Since $F_0=F_1=1,$ then $\varphi-\lambda=\sqrt5$ gives us the first base case, so that $$F_1=F_0=\frac1{\sqrt5}(\varphi-\lambda)=\frac1{\sqrt5}\bigl((\varphi+1)-(\lambda+1)\bigr)=\frac1{\sqrt5}(\varphi^2-\lambda^2)$$ gives us the second base case.
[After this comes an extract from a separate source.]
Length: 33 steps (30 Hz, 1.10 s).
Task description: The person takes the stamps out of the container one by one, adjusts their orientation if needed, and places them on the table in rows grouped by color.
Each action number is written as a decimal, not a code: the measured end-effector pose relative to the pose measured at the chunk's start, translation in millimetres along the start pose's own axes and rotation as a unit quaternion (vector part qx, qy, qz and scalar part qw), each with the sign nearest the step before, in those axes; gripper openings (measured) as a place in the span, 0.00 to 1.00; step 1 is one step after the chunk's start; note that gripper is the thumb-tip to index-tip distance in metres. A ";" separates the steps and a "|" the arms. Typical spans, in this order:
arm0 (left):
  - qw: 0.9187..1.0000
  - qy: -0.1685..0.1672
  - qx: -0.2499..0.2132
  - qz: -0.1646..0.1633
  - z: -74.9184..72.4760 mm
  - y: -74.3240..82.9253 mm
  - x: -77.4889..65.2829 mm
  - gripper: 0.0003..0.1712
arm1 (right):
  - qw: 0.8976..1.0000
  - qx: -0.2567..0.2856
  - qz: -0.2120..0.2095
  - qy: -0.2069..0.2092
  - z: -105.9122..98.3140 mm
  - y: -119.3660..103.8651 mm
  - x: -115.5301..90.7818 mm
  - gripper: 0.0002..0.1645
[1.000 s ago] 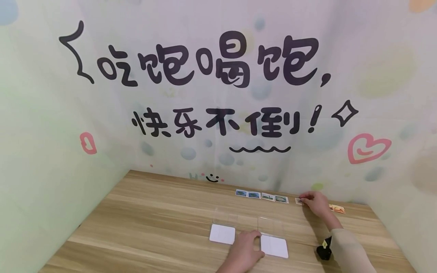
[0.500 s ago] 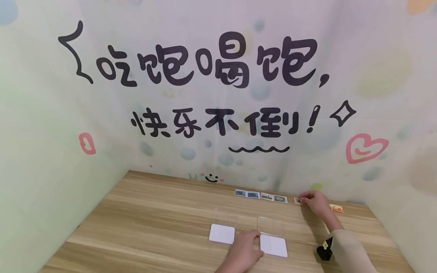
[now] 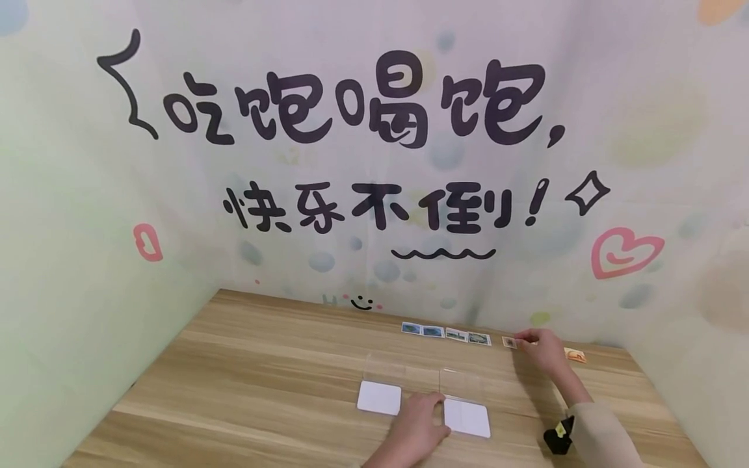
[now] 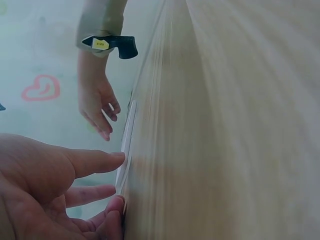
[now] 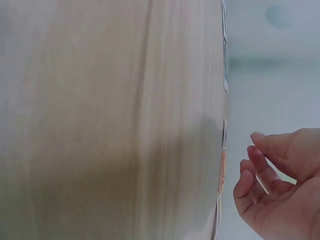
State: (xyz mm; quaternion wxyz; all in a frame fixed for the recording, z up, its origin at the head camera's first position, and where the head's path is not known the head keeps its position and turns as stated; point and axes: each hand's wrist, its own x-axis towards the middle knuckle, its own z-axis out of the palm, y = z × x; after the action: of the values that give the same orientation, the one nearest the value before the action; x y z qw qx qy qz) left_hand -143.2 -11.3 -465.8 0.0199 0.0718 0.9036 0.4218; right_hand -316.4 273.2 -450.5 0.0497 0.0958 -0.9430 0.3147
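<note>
My left hand (image 3: pixel 417 422) rests on the table beside the right-hand white card (image 3: pixel 466 417), index finger and thumb spread along its left edge. In the left wrist view, the thumb (image 4: pixel 97 162) reaches across to the thin edge of its clear plastic case (image 4: pixel 131 120). Farther back, my right hand (image 3: pixel 544 348) is over a row of stamps, its fingertips overlapping a small pale stamp (image 3: pixel 508 342) in the head view. From the right wrist, the loosely bent fingers (image 5: pixel 243 187) hover beside the stamps (image 5: pixel 222 172), and nothing shows between thumb and index finger.
Blue stamps (image 3: pixel 433 331) and green-toned stamps (image 3: pixel 480 338) line the back of the table, with an orange stamp (image 3: pixel 576 355) right of the hand. Another white card (image 3: pixel 379 398) lies left, under an opened clear flap (image 3: pixel 384 367). A patterned wall cloth (image 3: pixel 304 279) rises behind.
The head view has shifted slightly. Both hands keep nearly the same places, the right at the pale stamp and the left at the card's edge.
</note>
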 end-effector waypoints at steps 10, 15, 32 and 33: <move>1.000 -0.004 0.002 0.009 -3.2 1.3 -1.0 0.24 | 1.000 -0.003 -0.003 0.008 -1.6 -11.0 -9.6 0.10; 0.999 0.003 -0.021 0.026 -8.6 0.8 -4.6 0.19 | 1.000 -0.004 -0.001 0.017 0.2 -20.4 -14.7 0.09; 0.996 0.053 0.004 0.070 -42.4 -5.6 -4.3 0.12 | 1.000 -0.001 -0.001 0.012 2.2 -33.8 -34.7 0.09; 0.996 0.053 -0.003 0.072 -45.1 -5.6 -4.1 0.13 | 1.000 -0.001 -0.001 0.011 2.0 -34.7 -35.8 0.09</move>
State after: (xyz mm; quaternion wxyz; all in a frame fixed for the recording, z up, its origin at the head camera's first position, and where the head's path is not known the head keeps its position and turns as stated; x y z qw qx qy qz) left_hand -144.1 -49.7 -441.2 -0.0583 0.1145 0.8947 0.4278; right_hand -274.1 250.1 -437.4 0.0601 0.0930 -0.9428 0.3145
Now suppose $F_n=\frac1{\sqrt5}(\varphi^{n+1}-\lambda^{n+1})$ and $F_{n+1}=\frac1{\sqrt5}(\varphi^{n+2}-\lambda^{n+2})$ for some $n.$ Note that $$\varphi^{n+1}-\lambda^{n+1}=(\varphi-\lambda)\sum_{k=0}^n\varphi^{n-k}\lambda^k=\sqrt5\sum_{k=0}^n\varphi^{n-k}\lambda^k$$ and likewise $$\varphi^{n+2}-\lambda^{n+2}=\sqrt5\sum_{k=0}^{n+1}\varphi^{n+1-k}\lambda^k,$$ so $$\begin{align}F_{n+2} &= F_n+F_{n+1}\\ &= \sum_{k=0}^n\varphi^{n-k}\lambda^k+\sum_{k=0}^{n+1}\varphi^{n+1-k}\lambda^k\\ &= \lambda^{n+1}+\sum_{k=0}^n\varphi^{n-k}\lambda^k+\sum_{k=0}^n\varphi^{n+1-k}\lambda^k\\ &= \lambda^{n+1}+\sum_{k=0}^n\varphi^{n-k}\lambda^k+\varphi\sum_{k=0}^n\varphi^{n-k}\lambda^k\\ &= 1\cdot\lambda^{n+1}+(1+\varphi)\sum_{k=0}^n\varphi^{n-k}\lambda^k.\end{align}$$ Now, recalling that $\varphi+\lambda=1$ and $1+\varphi=\varphi^2,$ we have $$\begin{align}F_{n+2} &= (\varphi+\lambda)\cdot\lambda^{n+1}+\varphi)^2\sum_{k=0}^n\varphi^{n-k}\lambda^k\\ &= \varphi\lambda^{n+1}+\lambda^{n+2}+\sum_{k=0}^n\varphi^{n+2-k}\lambda^k\\ &= \sum_{k=0}^{n+2}\varphi^{n+2-k}\lambda^k\\ &= \frac1{\varphi-\lambda}(\varphi-\lambda)\sum_{k=0}^n\varphi^{n+2-k}\lambda^k\\ &= \frac1{\varphi-\lambda}(\varphi^{n+3}-\lambda^{n+3}),\end{align}$$ and since $\varphi-\lambda=\sqrt5,$ the induction step is completed.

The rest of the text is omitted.